(Data shown begins)
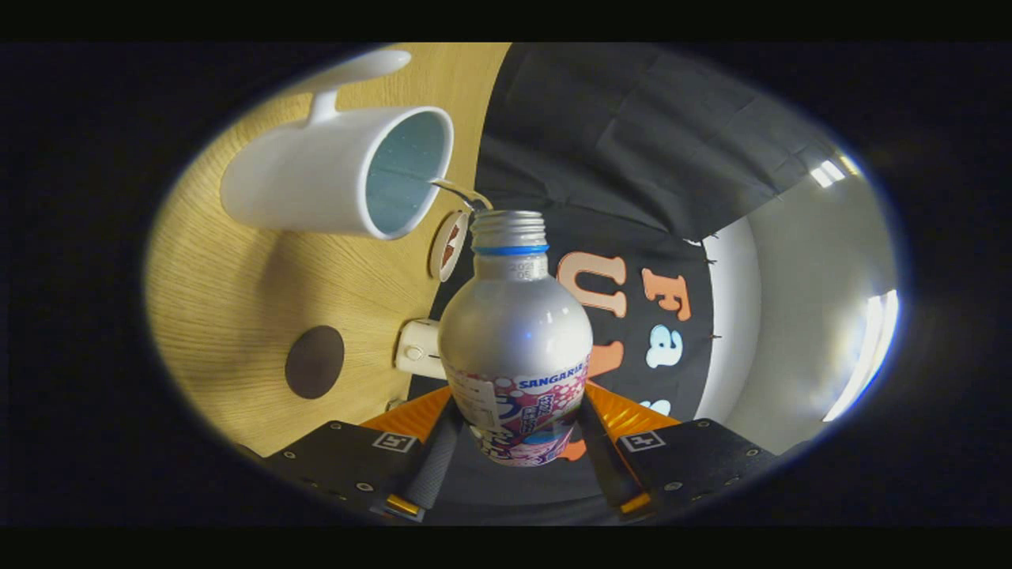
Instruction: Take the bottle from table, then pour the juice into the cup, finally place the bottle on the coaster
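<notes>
Clamping: the gripper (514, 442) has both fingers pressed on the labelled lower body of the bottle (515, 332), one on each side, so the jaws are closed narrow around it and it cannot slip while tipped.
Bottle: it sits between the fingers, off the table, neck pointing away from them and its open threaded mouth level with the cup's rim; it appears rolled well over so the juice can run out.
Juice: a thin stream (455, 190) arcs from the mouth across the rim into the cup, so the pour looks under way.
Cup: the white mug (316, 190) stands on the wooden table (229, 292) just beyond the bottle's mouth, its handle turned away from the bottle, leaving the rim free.
Coaster: the dark round coaster (314, 362) lies flat on the table, apart from the cup and bare, ready for the bottle.
Further back: a small white device (419, 348) and a round disc (448, 245) sit at the table's far edge, beside the bottle's line.
</notes>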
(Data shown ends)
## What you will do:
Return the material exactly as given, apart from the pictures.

## Task response:
Instruction: Take the bottle from table, then pour the juice into the cup, finally place the bottle on the coaster
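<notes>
Clamping: the gripper (514, 442) has both fingers pressed on the labelled lower body of the bottle (515, 332), one on each side, so the jaws are closed narrow around it and it cannot slip while tipped.
Bottle: it sits between the fingers, off the table, neck pointing away from them and its open threaded mouth level with the cup's rim; it appears rolled well over so the juice can run out.
Juice: a thin stream (455, 190) arcs from the mouth across the rim into the cup, so the pour looks under way.
Cup: the white mug (316, 190) stands on the wooden table (229, 292) just beyond the bottle's mouth, its handle turned away from the bottle, leaving the rim free.
Coaster: the dark round coaster (314, 362) lies flat on the table, apart from the cup and bare, ready for the bottle.
Further back: a small white device (419, 348) and a round disc (448, 245) sit at the table's far edge, beside the bottle's line.
</notes>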

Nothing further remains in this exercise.